# Task statement:
Copy each line below exactly as it appears. Pictures are to be omitted.

━━━━━━

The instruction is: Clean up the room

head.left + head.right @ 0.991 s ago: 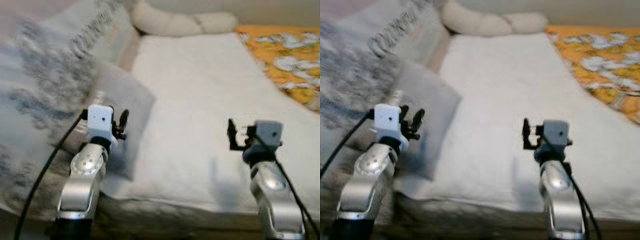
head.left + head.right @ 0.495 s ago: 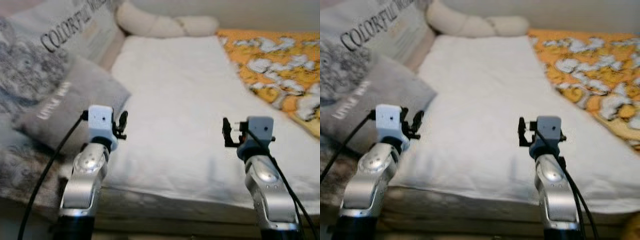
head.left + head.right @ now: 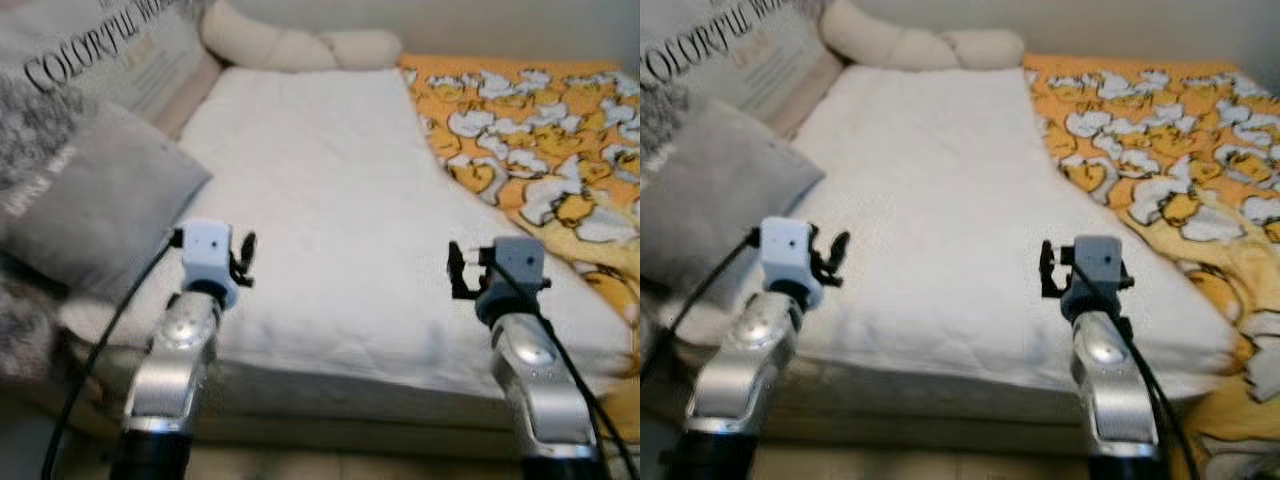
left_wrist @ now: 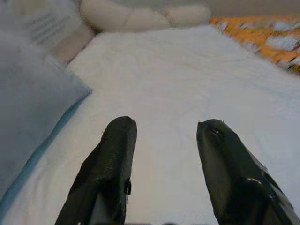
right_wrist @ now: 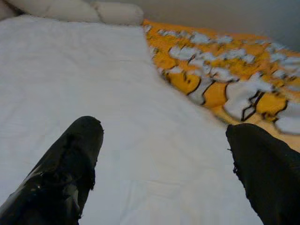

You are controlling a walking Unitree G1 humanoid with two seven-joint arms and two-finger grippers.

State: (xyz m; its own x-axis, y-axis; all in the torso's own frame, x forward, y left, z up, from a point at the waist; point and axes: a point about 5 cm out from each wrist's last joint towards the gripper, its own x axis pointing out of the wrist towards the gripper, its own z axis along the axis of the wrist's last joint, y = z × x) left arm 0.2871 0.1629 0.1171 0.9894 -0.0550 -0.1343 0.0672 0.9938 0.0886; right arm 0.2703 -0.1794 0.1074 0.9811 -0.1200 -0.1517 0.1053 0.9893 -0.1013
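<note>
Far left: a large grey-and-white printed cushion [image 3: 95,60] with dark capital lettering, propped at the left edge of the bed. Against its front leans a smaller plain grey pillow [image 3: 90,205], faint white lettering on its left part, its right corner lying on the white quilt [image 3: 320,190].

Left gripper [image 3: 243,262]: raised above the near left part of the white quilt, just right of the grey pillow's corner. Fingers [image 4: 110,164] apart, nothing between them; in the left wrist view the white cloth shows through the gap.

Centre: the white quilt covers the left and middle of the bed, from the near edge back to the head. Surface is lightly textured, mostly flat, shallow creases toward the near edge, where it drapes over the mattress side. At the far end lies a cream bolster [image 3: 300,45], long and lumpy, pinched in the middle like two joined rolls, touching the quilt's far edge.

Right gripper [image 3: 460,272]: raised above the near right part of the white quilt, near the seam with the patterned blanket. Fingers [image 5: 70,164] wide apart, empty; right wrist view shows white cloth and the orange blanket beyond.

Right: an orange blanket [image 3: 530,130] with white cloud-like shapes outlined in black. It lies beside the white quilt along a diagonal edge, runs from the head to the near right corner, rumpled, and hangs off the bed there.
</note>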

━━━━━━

# Solution to this task:
The instruction is: Clean up the room

head.left + head.right @ 0.991 s ago: 
head.left + head.right @ 0.495 s ago: 
head.left + head.right @ now: 
left_wrist @ now: 
right_wrist @ now: 

You are controlling a walking Unitree G1 humanoid with two seven-joint arms and two-finger grippers.

State: (xyz m; its own x-axis, y-axis; all in the torso's own frame, x forward, y left, z up, from a point at the waist; point and axes: a point about 5 cm out from each wrist's last joint towards the gripper, its own x axis pointing out of the wrist towards the gripper, its own z axis along the axis of the wrist's last joint, y = z × x) left arm 0.2871 0.1629 0.1171 0.9894 -0.0550 -0.1343 0.0672 0.9938 0.0886; right arm 0.2703 -0.1794 0.1074 0.9811 -0.1200 -0.1517 0.1053 0.9893 -0.1013
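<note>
Far left: a large grey-and-white printed cushion [image 3: 95,60] with dark capital lettering, propped at the left edge of the bed. Against its front leans a smaller plain grey pillow [image 3: 90,205], faint white lettering on its left part, its right corner lying on the white quilt [image 3: 320,190].

Left gripper [image 3: 243,262]: raised above the near left part of the white quilt, just right of the grey pillow's corner. Fingers [image 4: 110,164] apart, nothing between them; in the left wrist view the white cloth shows through the gap.

Centre: the white quilt covers the left and middle of the bed, from the near edge back to the head. Surface is lightly textured, mostly flat, shallow creases toward the near edge, where it drapes over the mattress side. At the far end lies a cream bolster [image 3: 300,45], long and lumpy, pinched in the middle like two joined rolls, touching the quilt's far edge.

Right gripper [image 3: 460,272]: raised above the near right part of the white quilt, near the seam with the patterned blanket. Fingers [image 5: 70,164] wide apart, empty; right wrist view shows white cloth and the orange blanket beyond.

Right: an orange blanket [image 3: 530,130] with white cloud-like shapes outlined in black. It lies beside the white quilt along a diagonal edge, runs from the head to the near right corner, rumpled, and hangs off the bed there.
</note>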

This output requires nothing more.